On September 7, 2012, the Court issued an order addressing the parties' cross-motions for summary judgment. The Court found that BCBSM is a fiduciary under ERISA, that the Disputed Fees were paid from plan funds, and that relief is available to Plaintiffs under ERISA.

The Court granted summary judgment to Plaintiffs on Count Two--ERISA prohibited transaction (self-dealing)--finding that BCBSM committed a per se breach of Section 1106(b)(1) when it allocated Disputed Fees to itself. The Court held that the self-dealing claim would proceed to trial on damages. It also held that Count One--ERISA breach of fiduciary duty-would proceed to trial because several issues of material fact remained regarding whether BCBSM breached its fiduciary duty.
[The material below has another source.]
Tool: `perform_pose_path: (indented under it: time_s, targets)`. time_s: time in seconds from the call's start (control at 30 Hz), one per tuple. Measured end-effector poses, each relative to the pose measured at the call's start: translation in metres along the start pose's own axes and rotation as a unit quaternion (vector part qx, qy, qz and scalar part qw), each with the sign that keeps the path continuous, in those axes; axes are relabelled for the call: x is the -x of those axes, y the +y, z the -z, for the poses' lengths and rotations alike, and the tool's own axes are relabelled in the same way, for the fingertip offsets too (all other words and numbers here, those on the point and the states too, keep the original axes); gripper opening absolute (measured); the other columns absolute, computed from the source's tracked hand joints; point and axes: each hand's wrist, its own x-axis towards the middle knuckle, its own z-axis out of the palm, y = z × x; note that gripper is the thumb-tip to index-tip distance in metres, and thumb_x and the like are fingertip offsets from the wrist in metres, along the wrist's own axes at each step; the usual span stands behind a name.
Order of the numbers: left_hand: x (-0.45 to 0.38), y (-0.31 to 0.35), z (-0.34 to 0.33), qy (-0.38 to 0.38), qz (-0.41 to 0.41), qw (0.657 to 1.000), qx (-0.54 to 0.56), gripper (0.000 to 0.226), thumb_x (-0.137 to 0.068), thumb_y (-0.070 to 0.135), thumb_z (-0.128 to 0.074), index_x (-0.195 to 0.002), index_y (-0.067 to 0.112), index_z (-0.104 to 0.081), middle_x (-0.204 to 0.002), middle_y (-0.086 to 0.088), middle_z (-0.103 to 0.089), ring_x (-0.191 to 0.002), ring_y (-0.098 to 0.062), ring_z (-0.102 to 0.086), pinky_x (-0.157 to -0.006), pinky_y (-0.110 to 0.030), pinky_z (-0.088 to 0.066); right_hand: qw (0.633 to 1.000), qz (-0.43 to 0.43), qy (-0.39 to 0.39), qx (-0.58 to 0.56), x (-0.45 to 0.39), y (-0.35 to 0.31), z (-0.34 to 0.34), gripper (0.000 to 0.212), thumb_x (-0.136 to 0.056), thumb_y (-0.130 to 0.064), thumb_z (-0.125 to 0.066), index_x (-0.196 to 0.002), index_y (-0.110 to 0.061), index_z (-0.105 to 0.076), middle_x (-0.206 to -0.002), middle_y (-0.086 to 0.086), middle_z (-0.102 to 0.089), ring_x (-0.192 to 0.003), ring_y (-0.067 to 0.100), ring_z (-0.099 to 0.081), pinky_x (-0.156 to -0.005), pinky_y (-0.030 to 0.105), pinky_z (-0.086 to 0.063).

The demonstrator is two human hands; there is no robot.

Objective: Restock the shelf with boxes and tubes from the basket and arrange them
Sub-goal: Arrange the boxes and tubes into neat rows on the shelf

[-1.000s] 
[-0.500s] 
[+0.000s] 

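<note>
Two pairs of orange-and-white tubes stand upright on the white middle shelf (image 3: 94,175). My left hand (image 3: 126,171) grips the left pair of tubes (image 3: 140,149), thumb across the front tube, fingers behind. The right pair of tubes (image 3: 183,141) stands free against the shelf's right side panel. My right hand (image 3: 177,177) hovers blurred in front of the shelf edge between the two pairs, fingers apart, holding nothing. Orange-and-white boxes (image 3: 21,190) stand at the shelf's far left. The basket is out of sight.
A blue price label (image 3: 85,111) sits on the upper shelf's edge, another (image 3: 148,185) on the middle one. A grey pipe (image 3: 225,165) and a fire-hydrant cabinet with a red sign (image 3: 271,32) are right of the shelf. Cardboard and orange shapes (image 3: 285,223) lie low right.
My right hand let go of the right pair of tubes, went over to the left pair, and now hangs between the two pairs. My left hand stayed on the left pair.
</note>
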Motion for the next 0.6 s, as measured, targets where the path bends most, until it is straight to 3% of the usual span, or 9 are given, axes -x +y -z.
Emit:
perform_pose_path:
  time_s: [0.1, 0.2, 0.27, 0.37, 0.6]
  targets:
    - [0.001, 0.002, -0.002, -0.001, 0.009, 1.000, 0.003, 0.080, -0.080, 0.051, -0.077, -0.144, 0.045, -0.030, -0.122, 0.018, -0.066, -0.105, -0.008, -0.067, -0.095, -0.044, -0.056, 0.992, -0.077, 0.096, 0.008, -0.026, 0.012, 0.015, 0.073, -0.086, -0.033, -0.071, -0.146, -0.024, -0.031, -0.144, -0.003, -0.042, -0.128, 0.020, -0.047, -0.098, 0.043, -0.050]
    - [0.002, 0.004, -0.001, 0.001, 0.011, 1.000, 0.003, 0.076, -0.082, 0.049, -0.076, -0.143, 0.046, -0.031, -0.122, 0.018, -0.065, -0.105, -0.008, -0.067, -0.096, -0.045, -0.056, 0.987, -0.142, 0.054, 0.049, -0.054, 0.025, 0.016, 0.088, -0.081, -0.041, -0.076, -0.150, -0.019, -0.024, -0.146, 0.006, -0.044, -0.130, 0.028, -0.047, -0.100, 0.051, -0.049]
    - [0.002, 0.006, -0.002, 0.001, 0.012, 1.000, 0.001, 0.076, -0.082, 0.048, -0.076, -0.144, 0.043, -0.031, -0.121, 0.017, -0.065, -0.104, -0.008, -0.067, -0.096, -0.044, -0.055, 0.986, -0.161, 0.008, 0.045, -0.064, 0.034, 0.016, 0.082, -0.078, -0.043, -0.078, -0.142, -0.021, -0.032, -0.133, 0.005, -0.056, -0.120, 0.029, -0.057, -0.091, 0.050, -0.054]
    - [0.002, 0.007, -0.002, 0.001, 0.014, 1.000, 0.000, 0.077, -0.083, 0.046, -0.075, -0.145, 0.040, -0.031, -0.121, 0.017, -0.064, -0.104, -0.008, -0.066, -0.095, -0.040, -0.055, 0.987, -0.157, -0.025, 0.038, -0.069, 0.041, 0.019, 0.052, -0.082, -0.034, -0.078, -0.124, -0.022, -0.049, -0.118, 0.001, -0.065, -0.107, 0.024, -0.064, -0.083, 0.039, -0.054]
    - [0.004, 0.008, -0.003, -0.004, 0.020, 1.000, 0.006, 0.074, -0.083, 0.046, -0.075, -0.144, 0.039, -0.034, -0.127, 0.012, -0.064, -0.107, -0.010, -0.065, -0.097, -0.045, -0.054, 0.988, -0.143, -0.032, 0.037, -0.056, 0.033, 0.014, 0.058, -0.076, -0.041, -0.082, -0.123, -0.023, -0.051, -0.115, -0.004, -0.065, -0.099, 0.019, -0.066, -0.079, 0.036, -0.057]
In its September 7, 2012 ruling, the Court found genuine issues of fact related to BCBSM's statute of limitations defense. It recognized that resolution of the statute of limitations was necessary to determine the extent of BCBSM's liability under Count II, and the extent of its liability, if any, under Count I. The applicable statute of limitations also governs the amount of damages Plaintiffs would be able to collect from BCBSM.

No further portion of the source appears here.